DPS argued that the MAB exceeded its statutory authority in applying HRS § 76-46 to overturn Forbes's discharge and abused its discretion in reinstating her “in light of the severe and pervasive behavior” sustained in the MAB's findings. DPS further motioned for the circuit court to stay the MAB's Decision and Order reinstating Forbes, which the court granted.
Following a hearing, the circuit court reversed the MAB's Decision and Order and concluded that the MAB “acted in excess of its statutory authority because its decision to modify the discharge decision ‘based on the principle of progressive discipline’ improperly impinged upon the policies promulgated under the state director of human resources development, contrary to the legislative purpose of HRS § 76-47(c).”
Citing to policy no. ADM.08.10 relating to workplace nonviolence, the circuit court determined that because charge no. 2 was sustained by the MAB, “that specific incident ․ required [the MAB] to defer to the [human resources development] director's adoption of the zero-tolerance policy rather than a policy of progressive discipline.” The circuit court concluded that the MAB “exceeded its statutory authority and impinged upon the authority of the director by applying the principle of progressive discipline in lieu of the applicable zero-tolerance immediate discharge policy.”
However, the circuit court also observed that “[p]rogressive discipline for most of the charges the [MAB] found were supported by credible evidence ․ [and] could be imposed consistent with DPS policy no.

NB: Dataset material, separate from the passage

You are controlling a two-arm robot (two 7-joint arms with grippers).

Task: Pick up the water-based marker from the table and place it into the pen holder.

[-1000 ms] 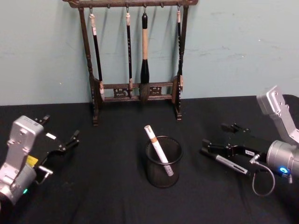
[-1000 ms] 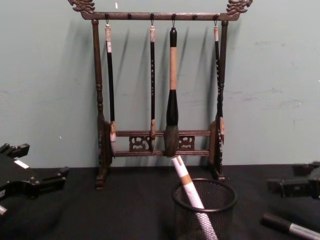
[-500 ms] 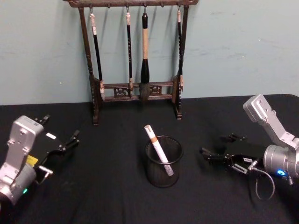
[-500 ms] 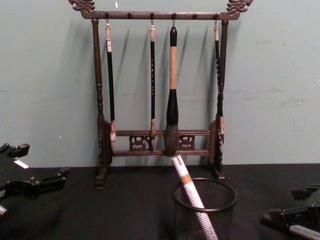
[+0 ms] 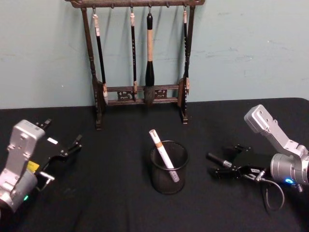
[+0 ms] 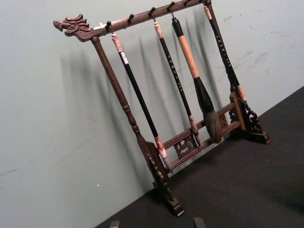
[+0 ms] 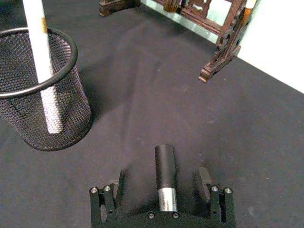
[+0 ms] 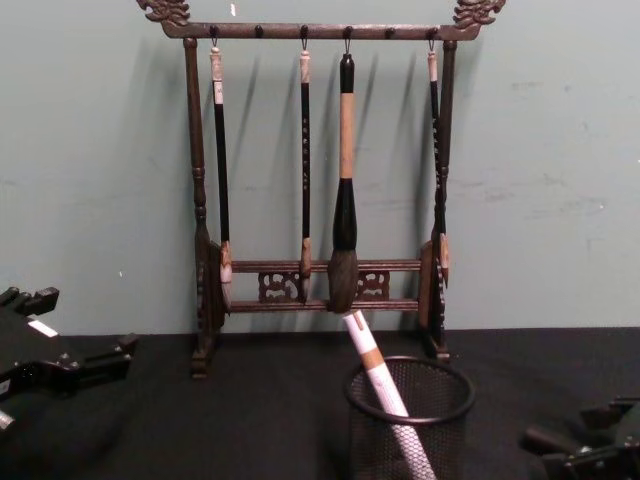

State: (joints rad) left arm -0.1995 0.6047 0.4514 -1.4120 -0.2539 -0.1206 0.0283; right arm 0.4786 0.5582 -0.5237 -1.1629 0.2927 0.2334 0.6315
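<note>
The water-based marker [image 5: 216, 159] has a black cap and a silver barrel. It lies on the black table right of the pen holder [image 5: 168, 170]. My right gripper [image 5: 220, 160] is low over the table, open, with one finger on each side of the marker [image 7: 165, 176]. In the right wrist view the fingers [image 7: 204, 179] stand clear of the barrel. The round black mesh pen holder [image 7: 43, 97] holds a white pen [image 5: 163, 154] with an orange band. My left gripper [image 5: 62, 133] rests open at the far left.
A tall dark wooden brush rack [image 5: 140, 91] with several hanging brushes stands at the back against the wall, behind the pen holder [image 8: 410, 415]. Bare black table [image 5: 116, 193] stretches between the two arms. The right arm's cable [image 5: 271, 193] loops near the front right.
My right gripper has dropped to the table and moved left, so its open fingers now straddle the marker. The left arm and the pen holder have not moved.
</note>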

ADM.03.13.” The circuit court noted that “[w]ere those the only charges at issue, the court would be required to defer to the [MAB's] expertise and experience and not substitute its own judgment for that of the agency.”
D. ICA Proceedings
Forbes appealed the circuit court's orders granting DPS's motion for stay of the MAB's Decision and Order, denying Forbes's motion to change venue, and reversing the MAB's Decision and Order, and the circuit court's judgment. The ICA affirmed.
In her appeal to the ICA, Forbes raised several points of error. Relevant here, Forbes asserted that the circuit court erred in its determination that the MAB exceeded its statutory jurisdiction in failing to apply the employer's zero-tolerance policy. Forbes noted that “[t]he zero-tolerance workplace violence policy involved a separate charge” and “[t]he MAB dismissed the workplace violence charge for lack of credible evidence[.]” Forbes argued that the circuit court erroneously “linked the dismissed workplace violence charge to the charge of sexual harassment, under a completely separate departmental policy as the linchpin of its decision overruling the MAB.”

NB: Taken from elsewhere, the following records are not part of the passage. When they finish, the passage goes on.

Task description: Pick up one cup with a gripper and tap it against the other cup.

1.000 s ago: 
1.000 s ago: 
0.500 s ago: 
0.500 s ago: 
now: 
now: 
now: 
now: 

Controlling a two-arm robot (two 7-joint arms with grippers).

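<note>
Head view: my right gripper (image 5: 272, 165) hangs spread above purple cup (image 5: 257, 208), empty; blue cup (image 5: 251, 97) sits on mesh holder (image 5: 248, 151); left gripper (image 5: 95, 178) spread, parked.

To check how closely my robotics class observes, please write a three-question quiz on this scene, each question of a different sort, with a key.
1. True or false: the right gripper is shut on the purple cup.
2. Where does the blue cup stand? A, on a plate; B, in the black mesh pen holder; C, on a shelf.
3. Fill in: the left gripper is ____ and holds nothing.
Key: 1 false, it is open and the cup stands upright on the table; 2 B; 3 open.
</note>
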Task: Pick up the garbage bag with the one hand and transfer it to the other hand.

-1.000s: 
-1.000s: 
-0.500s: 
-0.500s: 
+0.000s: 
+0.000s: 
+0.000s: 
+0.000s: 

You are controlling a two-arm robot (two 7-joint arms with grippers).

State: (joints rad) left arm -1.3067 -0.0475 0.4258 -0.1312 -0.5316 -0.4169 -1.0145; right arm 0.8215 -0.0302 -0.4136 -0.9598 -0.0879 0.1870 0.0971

Relevant to the issue before this court, the ICA concluded that the MAB exceeded its statutory authority under HRS § 76-47(c) and HAR § 14-25.1-4(y) based on the DPS's zero-tolerance workplace violence policy. Dep't of Pub. Safety v. Forbes, No. CAAP-18-0000216, 2024 WL 1134050, at *3 (Haw. App. March 15, 2024) (SDO).
Forbes contends that the MAB's Decision and Order should be affirmed. We agree.
III. STANDARDS OF REVIEW
A. Agency Appeals
Review of a decision made by the circuit court upon its review of an agency's decision is a secondary appeal. The standard of review is one in which this court must determine whether the circuit court was right or wrong in its decision, applying the standards set forth in HRS § 91-14(g) ․ to the agency's decision.
Bell v. Hawai‘i Pub. Hous. Auth., 156 Hawai‘i 1, 10, 568 P.3d 61, 70 (2025) (quoting Dep't of Env't Servs., City & Cnty. of Honolulu v. Land Use Comm'n, 127 Hawai‘i 5, 12, 275 P.3d 809, 816 (2012)).
HRS § 91-14(g) (2012 & Supp. 2016) provides the following standards of review:
(g) Upon review of the record, the court may affirm the decision of the agency or remand the case with instructions for further proceedings; or it may reverse or modify the decision and order if the substantial rights of the petitioners may have been prejudiced because the administrative findings, conclusions, decisions, or orders are:
(1) In violation of constitutional or statutory provisions;
(2) In excess of the statutory authority or jurisdiction of the agency;
(3) Made upon unlawful procedure;
(4) Affected by other error of law;
(5) Clearly erroneous in view of the reliable, probative, and substantial evidence on the whole record; or
(6) Arbitrary, or capricious, or characterized by abuse of discretion or clearly unwarranted exercise of discretion.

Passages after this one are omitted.